▶ [Action item] Go through the material underneath and show every line where the string "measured" occurs.

▶ [Provided data]
*** Block opens ***
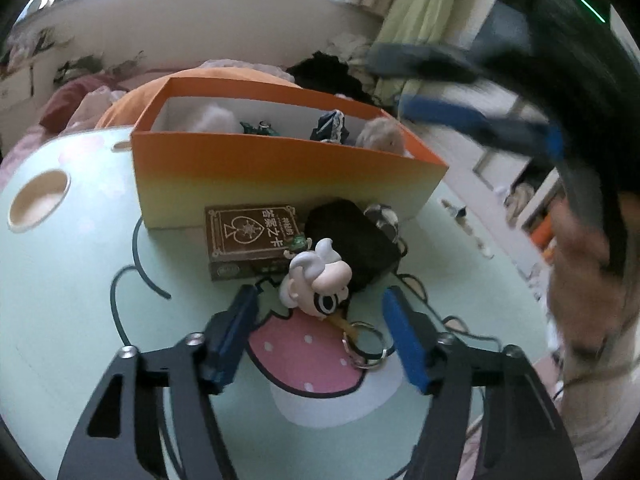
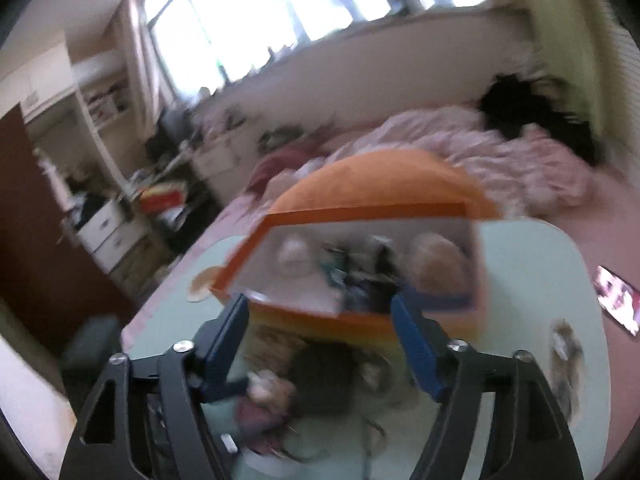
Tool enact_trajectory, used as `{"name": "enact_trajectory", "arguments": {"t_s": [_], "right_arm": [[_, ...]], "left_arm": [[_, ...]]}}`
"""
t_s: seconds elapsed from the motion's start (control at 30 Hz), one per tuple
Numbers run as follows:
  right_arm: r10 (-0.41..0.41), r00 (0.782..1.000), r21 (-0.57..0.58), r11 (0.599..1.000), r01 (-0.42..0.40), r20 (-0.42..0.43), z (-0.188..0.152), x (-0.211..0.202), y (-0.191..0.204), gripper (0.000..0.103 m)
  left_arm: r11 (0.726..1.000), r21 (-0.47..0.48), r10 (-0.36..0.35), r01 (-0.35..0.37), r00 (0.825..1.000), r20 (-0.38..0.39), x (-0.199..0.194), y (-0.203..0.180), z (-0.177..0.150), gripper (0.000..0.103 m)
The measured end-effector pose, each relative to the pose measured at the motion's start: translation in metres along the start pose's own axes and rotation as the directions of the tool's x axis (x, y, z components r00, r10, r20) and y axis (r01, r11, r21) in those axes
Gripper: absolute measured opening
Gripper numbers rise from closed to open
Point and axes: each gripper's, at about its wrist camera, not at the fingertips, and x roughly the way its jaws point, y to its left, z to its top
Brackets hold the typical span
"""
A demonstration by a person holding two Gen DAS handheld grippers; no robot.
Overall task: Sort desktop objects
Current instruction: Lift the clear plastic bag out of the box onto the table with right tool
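Bedroom setting: we note a window (image 2: 248,28) along the far wall, a bed (image 2: 500,160) with rumpled pink bedding, white drawers (image 2: 112,228) and cluttered shelves at left in the right wrist view, which is motion-blurred. Our work surface is a pale mint table (image 1: 64,280) printed with a pink strawberry (image 1: 304,356) and dark line drawing; it has a round cup hole (image 1: 38,200) near its far left edge. On it stands an orange box (image 1: 280,168), open at the top, fading to yellow at its base, already holding several small items, among them two fluffy ones and a dark bundle. Touching the box's near wall lies a brown card pack (image 1: 252,240); just right of it sits a black pouch (image 1: 356,248), with a small grey item behind that we cannot identify. A white-haired figurine keychain (image 1: 316,284) leans against the pack and pouch, its ring (image 1: 366,344) lying on the strawberry. We see the left gripper (image 1: 320,304) low over the table, jaws spread, nothing pinched; the figurine's lower part and ring lie between the blue pads (image 1: 404,340) without touching them. Our right gripper (image 2: 320,320) hangs above the box's near wall, jaws likewise apart and empty; in the left view it appears as a blurred streak at upper right (image 1: 472,120). A phone (image 2: 618,300) lies off the table's right side.
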Motion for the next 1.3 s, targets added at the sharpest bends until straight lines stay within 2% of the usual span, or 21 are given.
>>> {"name": "enact_trajectory", "arguments": {"t_s": [0.07,0.17,0.2,0.3,0.37,0.43,0.47,0.53,0.6,0.73,0.87,0.97,1.07,1.1,1.13,1.2,1.27,1.3], "right_arm": [[0.006,0.991,-0.019,1.0,-0.009,-0.137,0.027,0.03,0.013,0.042],[0.018,0.953,-0.042,0.999,-0.032,-0.304,0.048,0.075,0.03,0.04],[0.047,0.925,-0.011,0.998,-0.055,-0.378,0.053,0.096,0.033,0.04],[0.116,0.85,0.084,0.993,-0.085,-0.513,0.056,0.139,0.031,0.04],[0.061,0.815,0.065,0.997,-0.028,-0.576,0.049,0.166,0.031,0.04],[-0.016,0.794,0.003,1.0,0.022,-0.607,0.039,0.184,0.032,0.041],[-0.006,0.815,0.009,1.0,0.014,-0.579,0.037,0.185,0.029,0.046],[-0.018,0.827,-0.022,1.0,0.007,-0.562,0.034,0.182,0.03,0.046],[-0.007,0.841,-0.017,1.0,-0.002,-0.54,0.031,0.178,0.028,0.037],[0.022,0.856,0.021,1.0,-0.013,-0.516,0.027,0.174,0.021,0.018],[0.036,0.88,0.04,0.999,-0.019,-0.475,0.025,0.169,0.02,0.017],[0.092,0.893,0.124,0.991,-0.041,-0.441,0.031,0.162,0.016,0.017],[0.104,0.942,0.128,0.99,-0.066,-0.318,0.046,0.126,0.014,0.017],[0.109,0.959,0.114,0.99,-0.081,-0.262,0.049,0.103,0.013,0.017],[0.132,0.963,0.116,0.987,-0.108,-0.233,0.049,0.089,0.013,0.017],[0.237,0.956,0.153,0.965,-0.212,-0.175,0.04,0.049,0.006,0.017],[0.26,0.958,0.148,0.959,-0.241,-0.123,0.025,0.016,0.001,0.017],[0.233,0.969,0.124,0.967,-0.223,-0.078,0.009,-0.008,-0.004,0.017]], "left_arm": [[1.0,-0.01,-0.003,0.003,1.0,0.019,-0.002,0.001,-0.003,0.068],[0.999,-0.032,-0.023,0.024,0.999,0.028,-0.003,0.005,-0.003,0.068],[0.999,-0.034,-0.026,0.027,0.999,0.031,-0.003,0.006,-0.003,0.068],[1.0,-0.023,-0.013,0.014,0.999,0.035,-0.002,0.005,-0.004,0.068],[1.0,-0.019,-0.01,0.011,0.999,0.036,-0.002,0.004,-0.004,0.068],[1.0,-0.022,-0.013,0.014,0.999,0.035,-0.002,0.006,-0.004,0.068],[1.0,-0.025,-0.015,0.016,0.999,0.036,-0.002,0.007,-0.005,0.068],[0.999,-0.028,-0.018,0.019,0.999,0.039,-0.002,0.007,-0.005,0.068],[1.0,-0.023,-0.013,0.014,0.999,0.038,-0.002,0.006,-0.005,0.068],[1.0,-0.018,-0.009,0.01,0.999,0.038,-0.002,0.005,-0.007,0.069],[1.0,-0.02,-0.011,0.012,0.999,0.04,-0.002,0.004,-0.007,0.069],[1.0,-0.018,-0.009,0.01,0.999,0.039,-0.002,0.005,-0.007,0.069],[1.0,-0.019,-0.011,0.012,0.999,0.04,-0.001,0.004,-0.008,0.069],[1.0,-0.019,-0.01,0.011,0.999,0.039,-0.001,0.005,-0.008,0.069],[1.0,-0.019,-0.01,0.011,0.999,0.039,-0.001,0.005,-0.008,0.069],[1.0,-0.02,-0.011,0.012,0.999,0.04,-0.002,0.005,-0.007,0.069],[1.0,-0.023,-0.014,0.015,0.999,0.04,-0.001,0.006,-0.007,0.069],[1.0,-0.024,-0.016,0.017,0.999,0.04,-0.001,0.006,-0.007,0.069]]}}
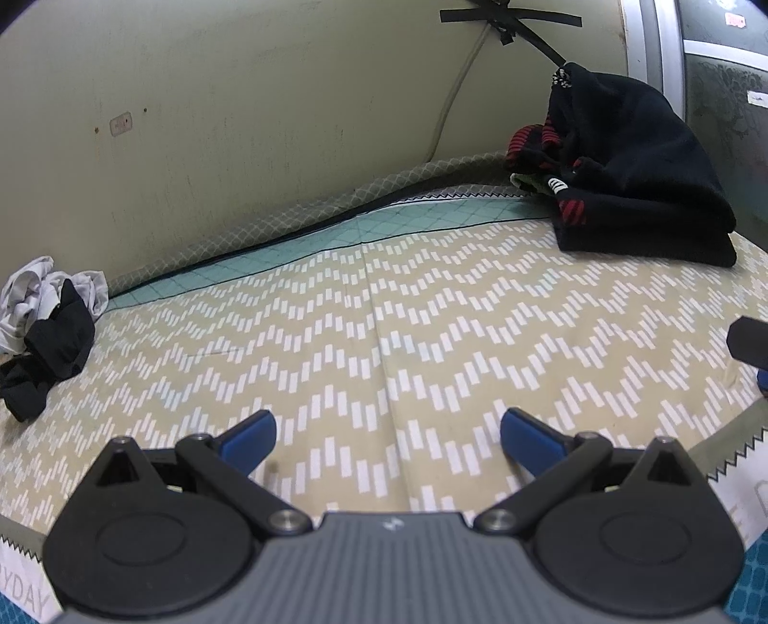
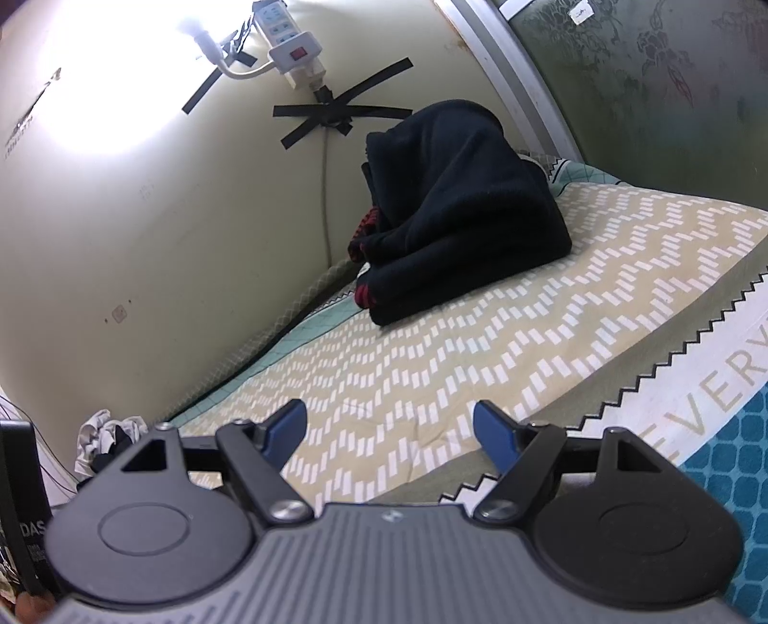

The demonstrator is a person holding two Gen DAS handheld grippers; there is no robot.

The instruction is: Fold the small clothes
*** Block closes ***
▶ [Answer box]
The measured end-effector pose, each relative to the pose measured at the motion's start: translation in metres along the start pose's own axes and rotation as the directions of the tool's x axis (x, y, z components r00, r10, r20) and y axis (r01, r11, r21) in those axes
Gripper: absolute measured opening

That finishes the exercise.